By Richard Green at Accurate Metallurgical Services. This article appears in the September/October 2008 issue of Inspectioneering Journal

You’re at 32,000 feet in an airplane when you look out the window. You observe the wing of the jet moving up and down with the turbulence, like a child bending a coat hanger over and over again until the wire fractures into two pieces. You wonder how many times has this wing flexed. Such work causes fatigue. Fatigue is the science of things that grow tired. This is applied to both materials and biological systems such as the human body. A key difference between the materials and the human body is that fatigue damage in the human body can be normally be repaired by rest. Fatigue damage to materials, on the other hand is permanent and irreversible.
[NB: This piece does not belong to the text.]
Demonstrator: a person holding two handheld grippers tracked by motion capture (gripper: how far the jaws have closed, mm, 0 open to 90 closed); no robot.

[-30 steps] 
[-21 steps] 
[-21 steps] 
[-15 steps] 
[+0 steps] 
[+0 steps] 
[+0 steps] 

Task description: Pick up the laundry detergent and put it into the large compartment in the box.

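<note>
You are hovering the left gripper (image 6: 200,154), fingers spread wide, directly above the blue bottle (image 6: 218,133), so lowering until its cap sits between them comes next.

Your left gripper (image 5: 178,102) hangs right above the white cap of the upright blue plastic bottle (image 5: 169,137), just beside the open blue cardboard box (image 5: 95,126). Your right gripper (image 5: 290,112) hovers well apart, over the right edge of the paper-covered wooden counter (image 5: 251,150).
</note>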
Fatigue failure mechanisms are responsible for over 90% of mechanical failures in the field. 1 The goal of fatigue testing is to determine when this cumulative damage becomes significant. Significant damage can be defined as the lower limits of NDT inspection techniques. It can also be defined as that point where the residual strength of the part is below the minimum required strength of the part. Fatigue cracks exhibit little deformation and because these cracks are fine and exhibit little deformation, they are difficult to detect even with NDT equipment. The ability to predict when and where a crack can occur is a powerful tool in component design and servicing.